The database is usually the hardest part of a system to scale and the most consequential to get wrong. Application servers are stateless and replaceable; the database holds your actual data.

This page covers how to choose the right database type, design schemas that don’t become a liability, and scale data storage as systems grow.

SQL vs. NoSQL

The first decision is always relational vs. non-relational.

Relational Databases (SQL)

Data is organized into tables with rows and columns, with strict schemas enforced by the database engine.
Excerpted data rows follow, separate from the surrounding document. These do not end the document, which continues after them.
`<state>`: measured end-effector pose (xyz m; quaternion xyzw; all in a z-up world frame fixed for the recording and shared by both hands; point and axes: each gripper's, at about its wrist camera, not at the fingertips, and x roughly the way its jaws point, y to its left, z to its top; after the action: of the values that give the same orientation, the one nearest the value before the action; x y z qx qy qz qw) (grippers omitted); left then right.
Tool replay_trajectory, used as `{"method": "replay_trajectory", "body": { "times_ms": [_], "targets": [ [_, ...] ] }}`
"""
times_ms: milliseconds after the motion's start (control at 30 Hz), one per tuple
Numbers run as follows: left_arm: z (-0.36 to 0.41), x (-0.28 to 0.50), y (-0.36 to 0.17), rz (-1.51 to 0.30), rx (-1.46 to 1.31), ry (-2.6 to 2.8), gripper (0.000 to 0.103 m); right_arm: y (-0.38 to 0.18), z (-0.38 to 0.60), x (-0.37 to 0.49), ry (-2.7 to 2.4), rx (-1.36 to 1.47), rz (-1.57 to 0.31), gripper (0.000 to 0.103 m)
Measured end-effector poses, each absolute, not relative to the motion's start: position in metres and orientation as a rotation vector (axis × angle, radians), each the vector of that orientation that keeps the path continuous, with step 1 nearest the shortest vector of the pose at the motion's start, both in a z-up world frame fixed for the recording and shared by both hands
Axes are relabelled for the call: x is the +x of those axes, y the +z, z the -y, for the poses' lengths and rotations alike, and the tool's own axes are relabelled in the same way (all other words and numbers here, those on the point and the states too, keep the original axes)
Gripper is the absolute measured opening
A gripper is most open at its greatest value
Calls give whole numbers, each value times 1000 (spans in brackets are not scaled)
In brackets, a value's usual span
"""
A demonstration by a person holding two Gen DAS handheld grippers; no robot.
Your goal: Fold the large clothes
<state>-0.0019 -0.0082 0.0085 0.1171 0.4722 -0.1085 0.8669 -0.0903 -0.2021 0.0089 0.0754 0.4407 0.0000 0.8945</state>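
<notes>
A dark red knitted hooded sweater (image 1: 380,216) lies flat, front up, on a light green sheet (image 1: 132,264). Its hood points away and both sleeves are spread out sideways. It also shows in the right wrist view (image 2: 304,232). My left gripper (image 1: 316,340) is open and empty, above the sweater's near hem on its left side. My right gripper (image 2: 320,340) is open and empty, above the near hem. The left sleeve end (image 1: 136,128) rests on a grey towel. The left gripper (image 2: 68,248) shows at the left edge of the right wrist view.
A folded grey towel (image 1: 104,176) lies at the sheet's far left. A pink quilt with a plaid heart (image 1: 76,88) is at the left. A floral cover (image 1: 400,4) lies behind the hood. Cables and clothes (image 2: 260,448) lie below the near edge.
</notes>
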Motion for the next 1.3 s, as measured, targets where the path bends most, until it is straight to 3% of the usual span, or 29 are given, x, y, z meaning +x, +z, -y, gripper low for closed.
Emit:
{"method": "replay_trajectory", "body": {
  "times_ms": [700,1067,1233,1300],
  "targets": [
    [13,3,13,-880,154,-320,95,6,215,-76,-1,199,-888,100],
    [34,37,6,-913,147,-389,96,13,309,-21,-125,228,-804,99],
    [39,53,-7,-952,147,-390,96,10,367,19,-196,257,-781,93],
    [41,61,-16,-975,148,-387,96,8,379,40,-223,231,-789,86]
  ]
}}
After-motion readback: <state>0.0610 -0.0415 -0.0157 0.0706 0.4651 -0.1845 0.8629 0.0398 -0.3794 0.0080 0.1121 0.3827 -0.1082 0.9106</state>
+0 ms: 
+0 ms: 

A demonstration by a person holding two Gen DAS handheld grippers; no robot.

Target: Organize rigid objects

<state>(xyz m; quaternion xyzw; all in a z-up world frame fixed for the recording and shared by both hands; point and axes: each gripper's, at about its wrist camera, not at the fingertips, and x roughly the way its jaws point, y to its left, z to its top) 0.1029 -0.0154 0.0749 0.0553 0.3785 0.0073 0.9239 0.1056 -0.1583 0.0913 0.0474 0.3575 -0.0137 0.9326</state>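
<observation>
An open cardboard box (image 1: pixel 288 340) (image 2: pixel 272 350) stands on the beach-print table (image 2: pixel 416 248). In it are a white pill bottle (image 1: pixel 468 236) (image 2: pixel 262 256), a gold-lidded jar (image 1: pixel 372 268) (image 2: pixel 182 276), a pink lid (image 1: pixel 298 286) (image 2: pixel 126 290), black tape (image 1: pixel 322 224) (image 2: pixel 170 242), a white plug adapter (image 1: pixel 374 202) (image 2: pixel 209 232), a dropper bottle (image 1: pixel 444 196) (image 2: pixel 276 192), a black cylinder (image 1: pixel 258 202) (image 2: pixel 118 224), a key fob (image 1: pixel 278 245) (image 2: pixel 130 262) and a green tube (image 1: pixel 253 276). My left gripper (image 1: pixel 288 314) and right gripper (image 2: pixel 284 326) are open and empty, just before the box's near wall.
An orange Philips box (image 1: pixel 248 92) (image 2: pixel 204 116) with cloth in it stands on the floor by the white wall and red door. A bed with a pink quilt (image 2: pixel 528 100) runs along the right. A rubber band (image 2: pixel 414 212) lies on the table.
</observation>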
Relationships between tables are modeled via foreign keys and accessed via JOINs.

Examples: PostgreSQL, MySQL, SQLite, Amazon Aurora, Microsoft SQL Server

Strengths:

ACID transactions: Atomic, Consistent, Isolated, Durable — guarantees that a set of operations either all succeed or all fail, with no partial state
JOINs: Efficiently query related data across multiple tables
Schema enforcement: The database rejects invalid data — your data is always clean
Mature tooling: Decades of optimization, operational knowledge, and ecosystem support

Weaknesses:

Scaling writes horizontally is hard — sharding a relational database breaks JOINs
Rigid schema makes evolving data models costly (migrations can be painful on large tables)

Use for: Financial transactions, user accounts, order management, anything with complex relationships and integrity requirements.

NoSQL Databases

NoSQL is an umbrella term for databases that trade ACID guarantees and rigid schemas for flexibility, horizontal scalability, and performance at specific access patterns.

Type	Model	Examples	Best For
Document	JSON-like documents	MongoDB, Firestore	Flexible schemas, nested data, content
Key-Value	Simple key → value	Redis, DynamoDB	Caching, sessions, simple lookups
Wide-Column	Rows with dynamic columns	Cassandra, HBase	Time-series, write-heavy, massive scale
Graph	Nodes and edges	Neo4j, Amazon Neptune	Social graphs, recommendation engines, fraud detection
Time-Series	Timestamped data points	InfluxDB, TimescaleDB	Metrics, IoT, monitoring

Normalization

Normalization is the process of structuring a relational database to reduce data redundancy and improve integrity.

Normal Forms (Quick Reference)

Form	Rule	Problem Prevented
1NF	Atomic values only; no repeating groups	Can’t store arrays in a column (use a join table)
2NF	Every non-key column depends on the entire primary key	Partial dependency — a column only depending on part of a composite key
3NF	No non-key column depends on another non-key column	Transitive dependency — e.g., storing `zip_code` and `city` in the same table

In practice: Design to 3NF. Denormalize deliberately when you have a measured performance problem — not preemptively.

Denormalization

Intentionally duplicating data to optimize read performance. Common in:

Reporting / analytics tables (pre-aggregated summaries)
Read-heavy NoSQL data models (embed related data to avoid joins)
CQRS read models

Indexing

An index is a separate data structure (usually a B-tree) that allows the database to find rows matching a condition without scanning the entire table.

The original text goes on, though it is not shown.